• AIM OF THE TASK: Everything in the data should be repeated exactly, save for the images.

--- START ---

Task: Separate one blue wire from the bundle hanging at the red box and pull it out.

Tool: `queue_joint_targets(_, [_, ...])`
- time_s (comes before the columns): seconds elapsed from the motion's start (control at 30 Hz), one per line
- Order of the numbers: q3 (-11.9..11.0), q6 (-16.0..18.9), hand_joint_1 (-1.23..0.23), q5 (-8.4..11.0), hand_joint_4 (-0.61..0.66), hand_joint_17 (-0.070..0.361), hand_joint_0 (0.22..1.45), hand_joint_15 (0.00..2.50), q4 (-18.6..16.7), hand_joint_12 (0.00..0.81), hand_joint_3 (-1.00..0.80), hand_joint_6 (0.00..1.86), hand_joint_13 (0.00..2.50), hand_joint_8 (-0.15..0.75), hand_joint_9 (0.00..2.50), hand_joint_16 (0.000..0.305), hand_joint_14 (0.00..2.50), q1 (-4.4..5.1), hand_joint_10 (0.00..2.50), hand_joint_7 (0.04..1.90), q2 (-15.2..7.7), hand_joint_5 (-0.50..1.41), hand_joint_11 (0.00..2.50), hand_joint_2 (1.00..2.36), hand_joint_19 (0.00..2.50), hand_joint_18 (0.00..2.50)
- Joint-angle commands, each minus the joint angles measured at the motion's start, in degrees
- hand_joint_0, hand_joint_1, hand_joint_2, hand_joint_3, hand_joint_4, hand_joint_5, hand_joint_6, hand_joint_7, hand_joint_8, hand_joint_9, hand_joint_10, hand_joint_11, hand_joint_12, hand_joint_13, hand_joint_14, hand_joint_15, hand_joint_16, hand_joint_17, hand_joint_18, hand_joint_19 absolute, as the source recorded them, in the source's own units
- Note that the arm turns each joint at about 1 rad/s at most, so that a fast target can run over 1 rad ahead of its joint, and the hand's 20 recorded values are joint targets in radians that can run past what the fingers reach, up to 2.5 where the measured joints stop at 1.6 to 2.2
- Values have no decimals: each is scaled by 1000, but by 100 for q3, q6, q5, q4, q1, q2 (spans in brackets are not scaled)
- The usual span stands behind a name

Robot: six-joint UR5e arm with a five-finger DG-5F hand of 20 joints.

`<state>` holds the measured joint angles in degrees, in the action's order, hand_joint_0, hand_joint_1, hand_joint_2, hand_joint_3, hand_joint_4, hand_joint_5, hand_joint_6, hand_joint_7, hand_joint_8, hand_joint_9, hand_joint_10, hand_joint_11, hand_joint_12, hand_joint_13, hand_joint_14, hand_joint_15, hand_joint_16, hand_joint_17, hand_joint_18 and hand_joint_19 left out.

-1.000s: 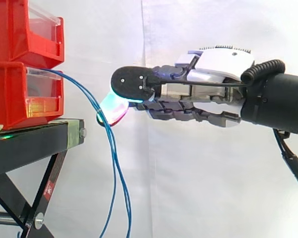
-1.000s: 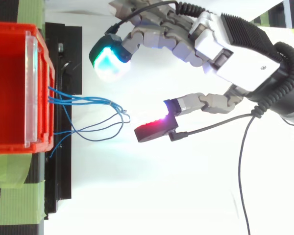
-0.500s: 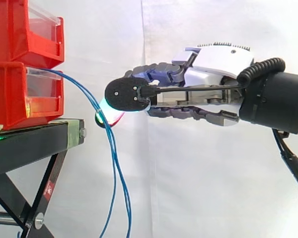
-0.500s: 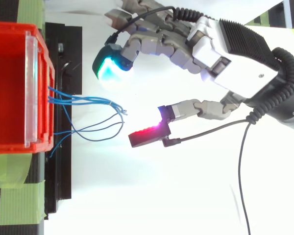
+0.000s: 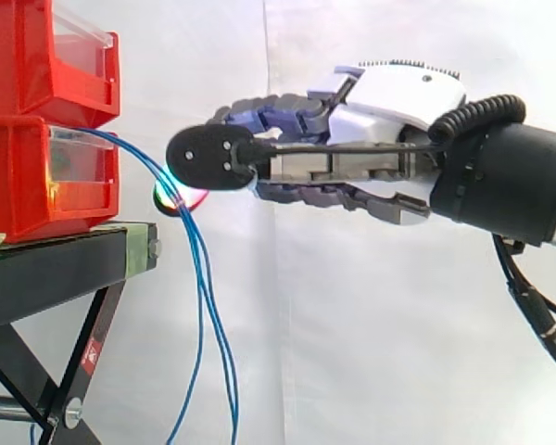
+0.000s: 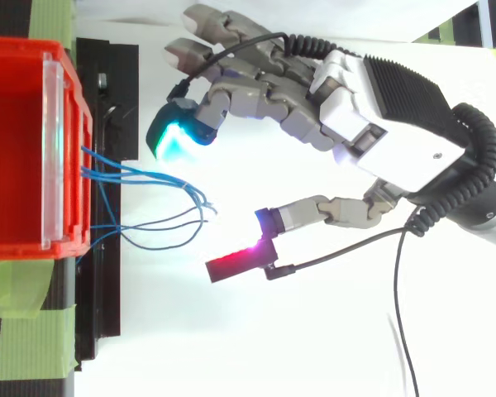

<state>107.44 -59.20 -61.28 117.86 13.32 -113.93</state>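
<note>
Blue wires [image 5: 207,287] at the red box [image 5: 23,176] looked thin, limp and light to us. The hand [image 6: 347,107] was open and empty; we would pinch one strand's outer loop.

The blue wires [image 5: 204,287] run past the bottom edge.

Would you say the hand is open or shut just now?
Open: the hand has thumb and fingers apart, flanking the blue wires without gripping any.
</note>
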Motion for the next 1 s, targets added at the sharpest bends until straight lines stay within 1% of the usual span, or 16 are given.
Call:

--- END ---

• ANSWER SPACE:
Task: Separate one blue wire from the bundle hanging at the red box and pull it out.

Tool: `queue_joint_targets(_, [_, ...])`
- time_s (comes before the columns): seconds elapsed from the motion's start (control at 30 Hz), one per line
- Order of the numbers: q3 (-11.9..11.0), q6 (-16.0..18.9), hand_joint_1 (-1.23..0.23), q5 (-8.4..11.0), hand_joint_4 (-0.61..0.66), hand_joint_17 (-0.070..0.361), hand_joint_0 (0.22..1.45), hand_joint_15 (0.00..2.50), q4 (-18.6..16.7), hand_joint_12 (0.00..0.81), hand_joint_3 (-1.00..0.80), hand_joint_6 (0.00..1.86), hand_joint_13 (0.00..2.50), hand_joint_8 (-0.15..0.75), hand_joint_9 (0.00..2.50), hand_joint_16 (0.000..0.305), hand_joint_14 (0.00..2.50), q1 (-4.4..5.1), hand_joint_10 (0.00..2.50), hand_joint_7 (0.04..1.90), q2 (-15.2..7.7), hand_joint_5 (-0.50..1.41), hand_joint_11 (0.00..2.50), hand_joint_2 (1.00..2.36), hand_joint_19 (0.00..2.50), hand_joint_18 (0.00..2.50)
- Joint-angle commands, each minus the joint angles measured at the motion's start, in degrees
- hand_joint_0, hand_joint_1, hand_joint_2, hand_joint_3, hand_joint_4, hand_joint_5, hand_joint_6, hand_joint_7, hand_joint_8, hand_joint_9, hand_joint_10, hand_joint_11, hand_joint_12, hand_joint_13, hand_joint_14, hand_joint_15, hand_joint_16, hand_joint_17, hand_joint_18, hand_joint_19 absolute, as the source recorded them, in the source's own units
- Note that the arm turns each joint at about 1 rad/s at most, so that a fast target can run over 1 rad ahead of its joint, and the hand's 20 recorded values are joint targets in radians that can run past what the fingers reach, up to 2.5 where the measured joints stop at 1.6 to 2.2
- Values have no decimals: each is scaled by 1000, but by 100 for q3, q6, q5, q4, q1, q2 (spans in brackets are not scaled)
- The usual span stands behind a name

Robot: six-joint UR5e arm with a five-finger DG-5F hand of 20 joints.

`<state>` holds the measured joint angles in degrees, in the action's order, hand_joint_0, hand_joint_1, hand_joint_2, hand_joint_3, hand_joint_4, hand_joint_5, hand_joint_6, hand_joint_7, hand_joint_8, hand_joint_9, hand_joint_10, hand_joint_11, hand_joint_12, hand_joint_13, hand_joint_14, hand_joint_15, hand_joint_16, hand_joint_17, hand_joint_18 and hand_joint_19 left out.

-1.000s: 
-1.000s: 
-0.500s: 
-0.500s: 
+0.000s: 
+0.000s: 

<state>107.44 -59.20 -61.28 117.86 13.32 -113.93</state>
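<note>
Blue wires [image 5: 207,287] at the red box [image 5: 23,176] looked thin, limp and light to us. The hand [image 6: 347,107] was open and empty; we would pinch one strand's outer loop.

The blue wires [image 5: 204,287] run past the bottom edge.

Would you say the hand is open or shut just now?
Open: the hand has thumb and fingers apart, flanking the blue wires without gripping any.
</note>
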Motion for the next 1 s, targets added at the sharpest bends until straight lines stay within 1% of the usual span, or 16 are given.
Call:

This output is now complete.